Similarly, the shock absorbing holes 20 and the corrugated grooves formed in the cylindrical corrugated pipes 12 of the first to eighth shock absorbing single units 100a, 100b, 100c, 100d, 100e, 100f, 100g, and 100h. The number and spacing of 16) are also adjusted to be formed in the same manner as in the case of the four shock absorbing single units described above.

Therefore, when the vehicle collides with the base plate 10 of the first shock absorbing single unit 100a disposed at the foremost front, the coupling holes 22 of the respective base plates 10 are affected by the impact.

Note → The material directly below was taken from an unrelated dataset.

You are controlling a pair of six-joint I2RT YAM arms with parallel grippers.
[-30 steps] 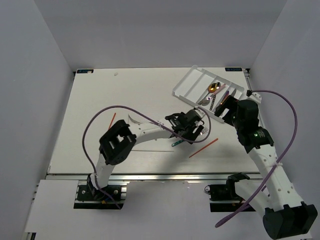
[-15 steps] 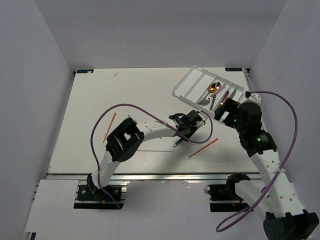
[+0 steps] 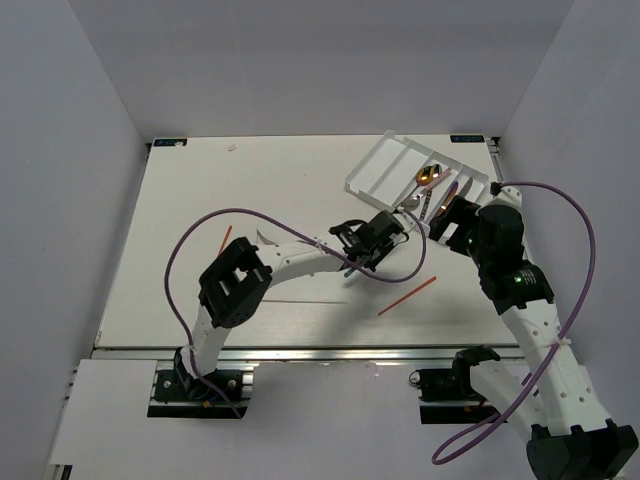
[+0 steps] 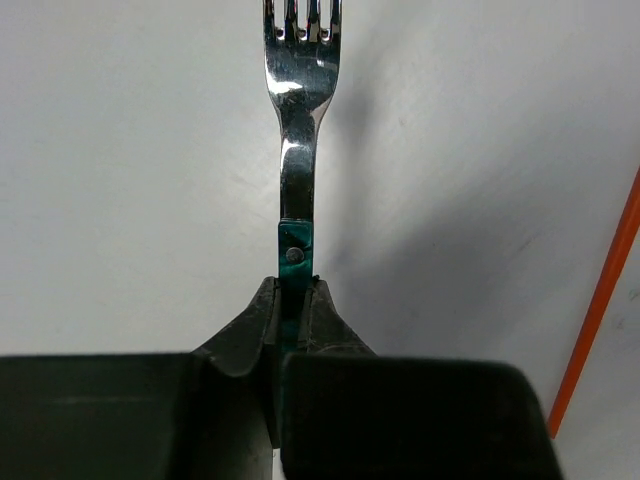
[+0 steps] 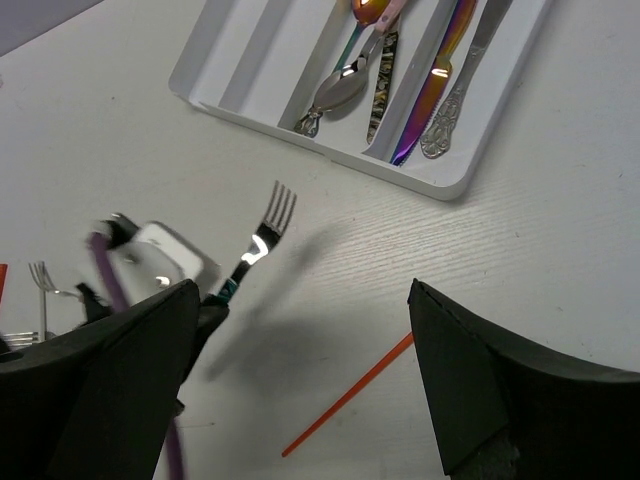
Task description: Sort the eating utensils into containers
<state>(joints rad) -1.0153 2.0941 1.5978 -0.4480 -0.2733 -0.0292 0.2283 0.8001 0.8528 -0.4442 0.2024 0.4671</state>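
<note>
My left gripper is shut on the green handle of a silver fork. It holds the fork a little above the table, tines toward the white tray. In the top view the left gripper is just near-left of the tray. In the right wrist view the fork casts a shadow beside itself. Inside the tray lie a spoon, an iridescent knife and a silver knife. My right gripper is open and empty, hovering by the tray's near edge.
A red chopstick lies on the table near the left gripper, and its length shows as the red chopstick below the right gripper. Another red chopstick lies at the far left. More silver forks lie left of the held fork.
The left gripper has shut on the fork's green handle, lifted it off the table and carried it toward the tray. The right arm has shifted slightly and stays open.
</note>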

Sliding to the rear along the) is moved, wherein the cylindrical corrugated pipe 12 of the first shock absorbing single unit (100a) has a large number of shock-absorbing holes 20 and the corrugation grooves 16 and the interval Since it is densely formed, the cylindrical corrugated pipe 12 contracts (deforms) most frequently and absorbs a lot of shocks, and subsequently the second unit to the second to eighth shock absorbing units 100b, 100c, 100d, and 100e. Cylindrical corrugated pipe 12 of (100f, 100g, 100h) is to gradually reduce the impact as the degree of shrinkage gradually decreases.

Such a shock absorbing device of the present invention is simply manufactured to reduce the number of parts, as needed, assembled into four or eight stages with a predetermined number of stages, and easily installed on the installation surface of the road to cushion the impact when the vehicle crashes. The impact energy can be absorbed smoothly.

Claims (4)

In the shock absorbing device for road installation comprising a rail constructed on the installation surface of the road, the cylindrical corrugated pipe 12 of the metal material and the coupling hole 22 is slidably inserted into the rail 14 at the lower end portion. The base plate of the shock absorbing single unit 100 formed of a pair of base plate 10 formed on the inner surface of both ends of the cylindrical corrugated pipe 12, each of the shock absorbing single unit (100) (10) The road absorbing shock absorbing device, characterized in that the outer surface is in close contact with each other by assembling the shock absorbing single unit 100 in a predetermined number in a continuous arrangement. The method according to claim 1, wherein the plurality of shock absorbing holes 20 through the cylindrical corrugated pipe 12 of each of the single shock absorbing unit 100, the shock absorbing of the cylindrical corrugated pipe 12 is disposed in the front The number and spacing of the holes 20 is relatively large and densely formed compared to the shock absorbing holes 20 of each cylindrical corrugated pipe 12 arranged immediately after the road shock absorber for installation. The number and spacing of the corrugation grooves 16 of the cylindrical corrugated pipe 12 disposed at the frontmost are relatively many and densely compared to the corrugated grooves 16 of each cylindrical corrugated pipe 12 arranged immediately behind. Road absorbing shock absorber characterized in that formed. The method of claim 1, wherein the single shock absorbing unit 100 is four stages Or the shock absorbing device for road installation, characterized in that assembled in eight stages in a row.